Ascend Profiling Anomaly Discovery Skill

Purpose

Analyze Ascend NPU profiling data through three parallel pipelines:

Structure breakdown: step → structure (layer) → block / side → op → PMU judgement — answers where the time goes.
Anomaly discovery: step → device busy union → bubble detection → anomaly tags → soft attribution — answers what looks unnatural and where hidden issues may lurk.
Model architecture analysis: FIA timeline → pass boundaries → layer classification → per-layer sub-structure → communication pipeline → architecture summary — answers what is this model and how does each component execute. Produces a separate Markdown report file.

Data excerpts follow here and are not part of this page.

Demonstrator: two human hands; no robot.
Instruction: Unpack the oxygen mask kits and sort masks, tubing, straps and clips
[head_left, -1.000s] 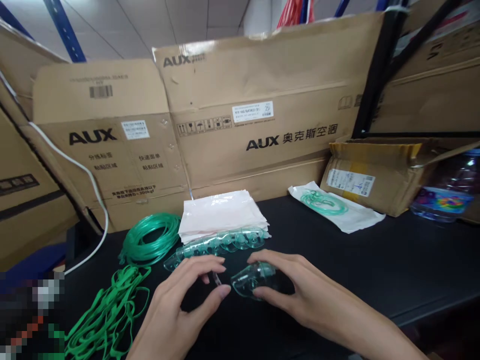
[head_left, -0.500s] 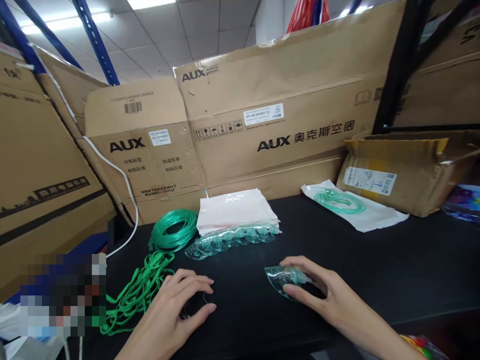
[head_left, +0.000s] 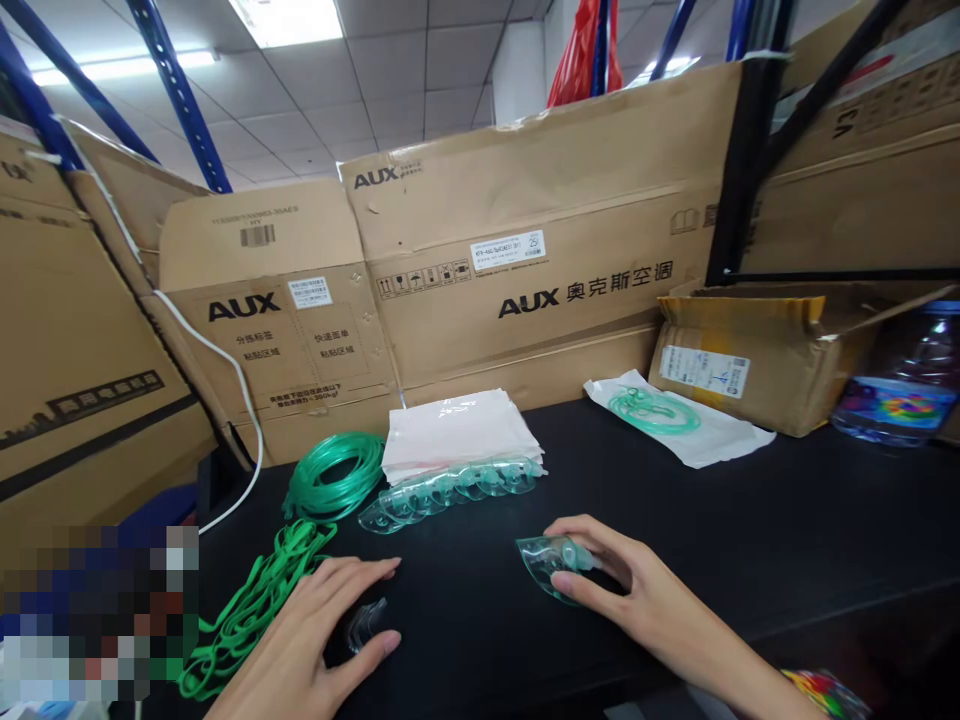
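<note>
My right hand (head_left: 600,570) grips a clear green oxygen mask (head_left: 536,568) between thumb and fingers, just above or on the black table. My left hand (head_left: 330,625) is open, palm toward the table, its thumb and fingers apart. Several small, thin, shiny strips (head_left: 366,625) show in the gap beneath its palm; I cannot tell what they are. Left of that hand lies a heap of green elastic straps (head_left: 255,610). Farther back, several more oxygen masks (head_left: 450,488) overlap in a row.
Behind the masks is a stack of white packets (head_left: 457,430). A coil of green tubing (head_left: 334,475) lies beside it. At back right are a white packet (head_left: 701,445) with tubing on it, an opened carton (head_left: 750,350) and a bottle (head_left: 896,390). Cardboard panels (head_left: 442,350) wall the back.
The camera view has shifted a little to the right, bringing the bottle further into view. The thin strips under my left hand show more. My right hand still holds the mask.
</note>
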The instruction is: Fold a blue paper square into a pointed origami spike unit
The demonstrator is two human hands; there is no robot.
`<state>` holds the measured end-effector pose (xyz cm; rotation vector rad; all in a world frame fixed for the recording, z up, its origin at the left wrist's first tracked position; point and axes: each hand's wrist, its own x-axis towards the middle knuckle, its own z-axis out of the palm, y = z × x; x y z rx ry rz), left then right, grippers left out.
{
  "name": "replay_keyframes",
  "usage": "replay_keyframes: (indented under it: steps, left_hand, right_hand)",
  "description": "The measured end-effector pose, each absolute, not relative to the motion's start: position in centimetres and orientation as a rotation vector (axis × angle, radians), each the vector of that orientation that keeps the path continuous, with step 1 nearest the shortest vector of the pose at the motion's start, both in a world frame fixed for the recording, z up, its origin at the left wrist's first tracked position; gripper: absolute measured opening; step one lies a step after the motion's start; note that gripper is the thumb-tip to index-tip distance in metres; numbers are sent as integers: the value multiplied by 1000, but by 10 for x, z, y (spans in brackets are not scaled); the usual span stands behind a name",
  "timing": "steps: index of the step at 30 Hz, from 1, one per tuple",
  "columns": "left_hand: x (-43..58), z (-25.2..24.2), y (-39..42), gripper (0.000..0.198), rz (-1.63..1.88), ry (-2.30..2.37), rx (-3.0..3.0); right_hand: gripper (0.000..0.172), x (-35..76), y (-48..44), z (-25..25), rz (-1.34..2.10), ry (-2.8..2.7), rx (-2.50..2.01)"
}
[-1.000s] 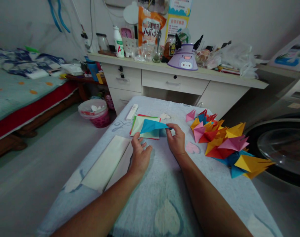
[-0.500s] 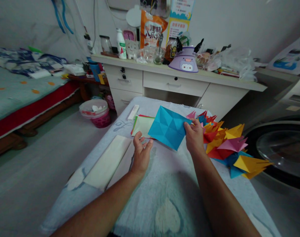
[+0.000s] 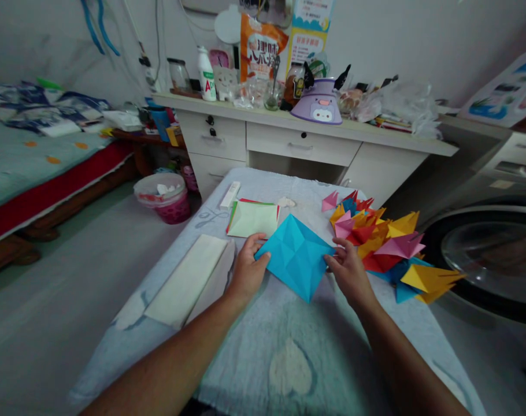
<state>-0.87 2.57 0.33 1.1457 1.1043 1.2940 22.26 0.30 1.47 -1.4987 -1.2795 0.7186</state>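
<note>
"Blue paper point(image 3: 296, 254), spread flat and marked with creases: where exactly is it?"

"Between the two hands, over the covered surface point(image 3: 245, 358), with one corner pointing toward the person. I can't tell whether that near corner touches the cloth."

"What is the left hand point(image 3: 248, 266) doing?"

"Pinching the sheet's left corner, thumb on top. The right hand point(image 3: 348, 273) has its thumb and fingers at the opposite corner, grasping it there."

"And just beyond the sheet?"

"A stack of paper point(image 3: 253, 219), pale on top, with red and green edges peeking out. Near its far left corner lies a small white box point(image 3: 230, 195)."

"Anything to the left of the left hand?"

"A long pale strip point(image 3: 189, 282) lying slantwise; what it's made of, I can't tell."

"What about the bright heap on the other side?"

"Folded paper birds point(image 3: 376, 237), by the look of them, in yellow, red, pink and blue. They crowd together along the right edge, near the right hand but apart from it."

"Farther back?"

"White drawers point(image 3: 304, 141) beneath a cluttered top, where a purple visor point(image 3: 318, 104) sits. A pink bin point(image 3: 171, 211) stands on the floor at left."
</note>
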Motion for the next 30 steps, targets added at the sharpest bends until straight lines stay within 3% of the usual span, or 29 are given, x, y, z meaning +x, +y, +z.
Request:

The core philosophy is separation of concerns: "anomaly exists" is a hard fact derived from device intervals; "why it exists" is a soft attribution that may require additional evidence. Even under weak profiling configurations (no stacks, no shapes, sparse host events), the skill must still reliably surface device idle bubbles and risk labels.

Reference Files — When to Read

Read these before starting analysis:

File	When to read	What it contains
`references/kernel_data_guide.md`	Always — read first	Raw data column schemas for kernel_details.csv, op_summary, trace_view.json; the step → structure → block/side → op hierarchy; how to parse, filter, assign kernels at each level; multi-stream handling; per-level timing aggregation
`references/rulebook.md`	Always	Anomaly thresholds, tagging rules, decision tables, soft attribution rules, AICPU classification, wait-anchor rules
`references/architecture_report_template.md`	Always — read before producing the architecture report	Full template for the standalone Markdown architecture report: required sections, formatting rules, analysis techniques for layer classification, communication overlap measurement, per-layer timing breakdowns
`references/schema.json`	When producing structured JSON output	Full JSON schema for the `anomaly_discovery` output object
`scripts/reference_host_gap_branch.py`	When writing analysis scripts	Reference Python implementation for interval merging, bubble metrics, soft attribution, wait-anchor scoring

Pipeline Overview

The full state machine:

INGEST → INVENTORY → FACT_EXTRACTION → CANDIDATE_STEP_DETECTION →
STEP_GROUPING → MACRO_STEP_RESOLUTION → SEGMENTATION →
CLOCK_ACCOUNTING → ANOMALY_DISCOVERY → PERF_JUDGEMENT →
RECOMMENDATION → RENDER → DONE
                                        ↘
                          ARCHITECTURE_ANALYSIS → ARCH_REPORT_RENDER → ARCH_REPORT_SAVE

ANOMALY_DISCOVERY

sits after

CLOCK_ACCOUNTING

and before

PERF_JUDGEMENT

. It receives already-segmented steps and structures, and runs the bubble detection pipeline on top of them.

ARCHITECTURE_ANALYSIS

runs in parallel with

PERF_JUDGEMENT

, using the same segmented data from

CLOCK_ACCOUNTING

plus FIA timeline analysis. It produces a separate Markdown report file saved alongside the profiling data.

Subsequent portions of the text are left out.